• [Exercise details]
Set down exactly the lines of the records from the top to the line containing "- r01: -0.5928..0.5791"; include both.

• [Task input]
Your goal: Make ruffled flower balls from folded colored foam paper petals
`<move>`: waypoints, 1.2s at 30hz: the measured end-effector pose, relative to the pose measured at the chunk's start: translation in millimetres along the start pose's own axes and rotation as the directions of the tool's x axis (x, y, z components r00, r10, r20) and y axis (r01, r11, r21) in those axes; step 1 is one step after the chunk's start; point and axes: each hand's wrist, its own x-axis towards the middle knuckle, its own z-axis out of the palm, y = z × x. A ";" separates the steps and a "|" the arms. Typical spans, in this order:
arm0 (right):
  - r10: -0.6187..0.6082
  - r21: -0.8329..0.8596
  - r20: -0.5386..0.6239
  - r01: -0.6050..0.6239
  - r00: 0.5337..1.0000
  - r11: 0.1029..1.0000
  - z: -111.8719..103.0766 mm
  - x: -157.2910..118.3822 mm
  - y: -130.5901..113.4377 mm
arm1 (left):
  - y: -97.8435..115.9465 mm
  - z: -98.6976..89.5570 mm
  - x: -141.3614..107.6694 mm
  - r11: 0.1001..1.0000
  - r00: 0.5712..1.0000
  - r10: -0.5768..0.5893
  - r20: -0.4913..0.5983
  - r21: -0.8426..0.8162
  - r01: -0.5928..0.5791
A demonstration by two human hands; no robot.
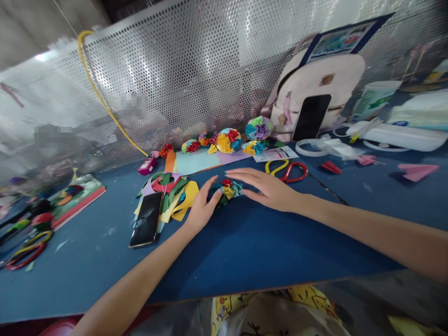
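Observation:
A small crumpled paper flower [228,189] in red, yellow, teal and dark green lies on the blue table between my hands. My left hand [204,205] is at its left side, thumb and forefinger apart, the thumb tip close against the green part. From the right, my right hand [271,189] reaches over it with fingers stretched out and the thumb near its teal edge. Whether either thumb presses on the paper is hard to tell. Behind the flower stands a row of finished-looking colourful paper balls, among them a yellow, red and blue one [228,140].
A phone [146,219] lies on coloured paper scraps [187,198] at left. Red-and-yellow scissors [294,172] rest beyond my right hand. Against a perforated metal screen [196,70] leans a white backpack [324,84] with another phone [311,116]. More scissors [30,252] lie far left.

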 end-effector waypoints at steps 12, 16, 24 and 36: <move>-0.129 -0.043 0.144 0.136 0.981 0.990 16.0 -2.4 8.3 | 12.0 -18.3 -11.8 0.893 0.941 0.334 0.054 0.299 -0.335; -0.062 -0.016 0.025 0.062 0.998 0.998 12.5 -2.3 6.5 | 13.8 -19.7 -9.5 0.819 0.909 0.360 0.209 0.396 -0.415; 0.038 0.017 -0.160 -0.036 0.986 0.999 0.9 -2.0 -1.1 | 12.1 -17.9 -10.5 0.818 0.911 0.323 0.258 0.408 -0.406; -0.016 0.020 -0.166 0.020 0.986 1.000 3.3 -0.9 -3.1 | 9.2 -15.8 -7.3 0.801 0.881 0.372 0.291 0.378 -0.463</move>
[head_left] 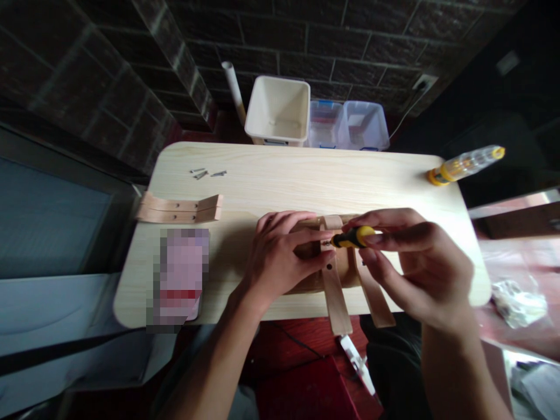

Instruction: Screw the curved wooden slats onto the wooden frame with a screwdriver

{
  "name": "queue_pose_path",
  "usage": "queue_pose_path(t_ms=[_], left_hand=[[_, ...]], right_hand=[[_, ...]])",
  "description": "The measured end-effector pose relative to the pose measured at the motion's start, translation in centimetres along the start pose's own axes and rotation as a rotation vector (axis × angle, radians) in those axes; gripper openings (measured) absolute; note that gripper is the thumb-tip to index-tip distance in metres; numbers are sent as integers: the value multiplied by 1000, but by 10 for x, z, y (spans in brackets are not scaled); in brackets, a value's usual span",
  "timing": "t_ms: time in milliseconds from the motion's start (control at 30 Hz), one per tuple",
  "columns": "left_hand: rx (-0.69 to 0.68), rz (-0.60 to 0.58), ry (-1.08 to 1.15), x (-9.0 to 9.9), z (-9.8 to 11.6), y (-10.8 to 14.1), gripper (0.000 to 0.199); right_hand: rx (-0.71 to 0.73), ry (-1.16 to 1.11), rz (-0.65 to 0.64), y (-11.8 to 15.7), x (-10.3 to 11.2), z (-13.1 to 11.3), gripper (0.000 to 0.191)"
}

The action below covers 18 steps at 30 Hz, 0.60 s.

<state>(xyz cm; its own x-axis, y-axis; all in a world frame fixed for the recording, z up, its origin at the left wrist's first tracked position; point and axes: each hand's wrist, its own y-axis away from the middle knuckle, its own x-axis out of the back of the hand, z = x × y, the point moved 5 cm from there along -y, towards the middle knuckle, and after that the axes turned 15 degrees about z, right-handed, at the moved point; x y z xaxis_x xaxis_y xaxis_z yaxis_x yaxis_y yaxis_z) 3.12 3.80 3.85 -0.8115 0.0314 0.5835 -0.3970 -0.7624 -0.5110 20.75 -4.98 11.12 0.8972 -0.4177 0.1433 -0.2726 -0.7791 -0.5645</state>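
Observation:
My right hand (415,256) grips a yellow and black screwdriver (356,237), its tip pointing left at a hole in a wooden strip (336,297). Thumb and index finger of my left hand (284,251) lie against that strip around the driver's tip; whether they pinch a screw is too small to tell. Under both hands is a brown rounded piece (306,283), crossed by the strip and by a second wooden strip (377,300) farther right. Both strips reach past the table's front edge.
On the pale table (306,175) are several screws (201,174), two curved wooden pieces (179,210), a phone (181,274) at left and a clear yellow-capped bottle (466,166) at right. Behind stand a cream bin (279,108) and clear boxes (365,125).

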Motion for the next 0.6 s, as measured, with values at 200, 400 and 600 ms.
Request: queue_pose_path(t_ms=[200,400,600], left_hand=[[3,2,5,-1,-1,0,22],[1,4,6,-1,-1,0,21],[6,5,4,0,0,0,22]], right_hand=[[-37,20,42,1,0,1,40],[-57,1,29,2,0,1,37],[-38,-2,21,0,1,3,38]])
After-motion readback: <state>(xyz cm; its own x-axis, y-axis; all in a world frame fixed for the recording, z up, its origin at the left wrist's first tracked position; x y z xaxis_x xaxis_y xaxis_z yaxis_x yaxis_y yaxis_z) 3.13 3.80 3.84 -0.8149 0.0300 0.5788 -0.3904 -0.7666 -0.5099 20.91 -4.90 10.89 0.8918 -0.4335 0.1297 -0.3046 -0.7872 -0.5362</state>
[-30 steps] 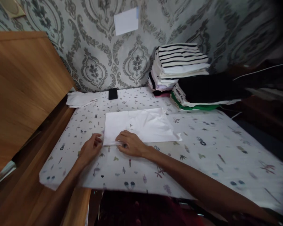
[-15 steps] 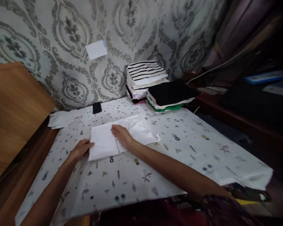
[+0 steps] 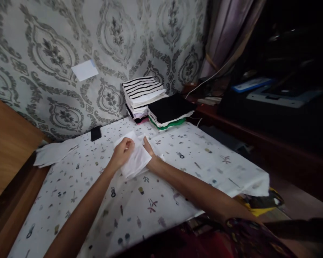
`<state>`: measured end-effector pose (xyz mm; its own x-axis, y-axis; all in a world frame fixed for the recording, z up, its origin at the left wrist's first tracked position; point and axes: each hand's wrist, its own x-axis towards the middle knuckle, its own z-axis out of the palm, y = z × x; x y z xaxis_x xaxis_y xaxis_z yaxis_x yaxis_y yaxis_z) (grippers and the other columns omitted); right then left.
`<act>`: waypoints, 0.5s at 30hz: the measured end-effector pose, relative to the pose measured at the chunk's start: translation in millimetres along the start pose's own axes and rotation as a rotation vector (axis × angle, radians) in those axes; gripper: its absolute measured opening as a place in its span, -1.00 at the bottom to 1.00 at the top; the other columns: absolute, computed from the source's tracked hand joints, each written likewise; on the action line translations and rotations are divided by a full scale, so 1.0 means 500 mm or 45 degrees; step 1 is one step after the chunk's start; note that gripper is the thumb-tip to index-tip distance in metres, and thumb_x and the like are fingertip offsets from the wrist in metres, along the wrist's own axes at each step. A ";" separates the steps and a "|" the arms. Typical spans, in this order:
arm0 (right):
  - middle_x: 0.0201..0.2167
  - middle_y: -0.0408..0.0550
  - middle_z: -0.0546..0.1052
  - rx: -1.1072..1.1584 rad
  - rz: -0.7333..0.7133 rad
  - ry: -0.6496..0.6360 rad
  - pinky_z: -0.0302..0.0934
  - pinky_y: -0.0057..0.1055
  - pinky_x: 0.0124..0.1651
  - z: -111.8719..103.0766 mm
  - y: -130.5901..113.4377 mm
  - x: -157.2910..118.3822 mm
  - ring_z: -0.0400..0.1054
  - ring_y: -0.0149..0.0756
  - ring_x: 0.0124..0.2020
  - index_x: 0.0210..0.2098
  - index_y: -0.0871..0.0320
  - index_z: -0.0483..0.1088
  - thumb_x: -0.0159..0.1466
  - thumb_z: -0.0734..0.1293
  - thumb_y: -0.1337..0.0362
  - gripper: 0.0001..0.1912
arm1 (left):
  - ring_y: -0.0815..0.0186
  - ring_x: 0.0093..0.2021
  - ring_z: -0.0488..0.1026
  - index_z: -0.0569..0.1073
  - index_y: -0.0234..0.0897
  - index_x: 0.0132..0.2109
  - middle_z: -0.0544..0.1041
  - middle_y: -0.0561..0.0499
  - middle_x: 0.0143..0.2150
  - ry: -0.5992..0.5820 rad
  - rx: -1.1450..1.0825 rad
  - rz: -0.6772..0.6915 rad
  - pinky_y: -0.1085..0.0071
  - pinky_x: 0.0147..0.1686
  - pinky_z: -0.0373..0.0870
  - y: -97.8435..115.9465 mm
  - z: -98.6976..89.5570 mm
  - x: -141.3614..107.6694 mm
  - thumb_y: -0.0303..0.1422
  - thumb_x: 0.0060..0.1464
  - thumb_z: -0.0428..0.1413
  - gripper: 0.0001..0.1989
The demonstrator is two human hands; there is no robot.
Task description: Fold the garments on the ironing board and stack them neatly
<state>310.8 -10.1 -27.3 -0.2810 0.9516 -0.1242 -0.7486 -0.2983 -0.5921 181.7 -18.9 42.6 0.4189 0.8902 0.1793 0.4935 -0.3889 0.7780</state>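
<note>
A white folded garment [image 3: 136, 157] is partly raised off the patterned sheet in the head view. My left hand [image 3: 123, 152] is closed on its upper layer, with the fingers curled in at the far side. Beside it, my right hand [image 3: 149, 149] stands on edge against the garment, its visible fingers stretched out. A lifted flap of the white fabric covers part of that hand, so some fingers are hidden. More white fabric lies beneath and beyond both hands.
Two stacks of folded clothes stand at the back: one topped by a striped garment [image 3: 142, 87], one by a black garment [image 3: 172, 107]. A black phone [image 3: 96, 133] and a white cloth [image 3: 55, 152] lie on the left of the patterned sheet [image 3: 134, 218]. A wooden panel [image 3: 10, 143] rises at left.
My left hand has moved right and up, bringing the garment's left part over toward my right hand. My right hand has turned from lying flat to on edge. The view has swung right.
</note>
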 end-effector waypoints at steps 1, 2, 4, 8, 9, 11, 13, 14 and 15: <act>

• [Problem solution]
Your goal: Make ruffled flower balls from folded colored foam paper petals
`<move>`: waypoints, 1.2s at 30hz: the measured end-effector pose, relative to the pose measured at the chunk's start: translation in millimetres along the start pose's own axes and rotation as the directions of the tool's x axis (x, y, z components r00, r10, r20) and y axis (r01, r11, r21) in those axes; step 1 is one step after the chunk's start; point and axes: each hand's wrist, its own x-axis towards the middle knuckle, its own z-axis out of the palm, y = z × x. A ";" separates the steps and a "|" the arms. Typical spans, in this order:
arm0 (right):
  - r10: -0.6187..0.6082
  - r21: -0.8329..0.8596
  - r20: -0.5386..0.6239
  - r01: -0.6050..0.6239
  - r00: 0.5337..1.0000
  - r11: 0.1029..1.0000
  - z: -111.8719..103.0766 mm
  - x: -157.2910..118.3822 mm
  - y: -130.5901..113.4377 mm
arm1 (left):
  - y: -97.8435..115.9465 mm
  - z: -98.6976..89.5570 mm
  - x: -141.3614..107.6694 mm
  - r11: 0.1001..1.0000
  - r00: 0.5712..1.0000
  - r10: -0.5768..0.5893
  - r20: -0.4913..0.5983
  - r21: -0.8426..0.8162
  - r01: -0.5928..0.5791

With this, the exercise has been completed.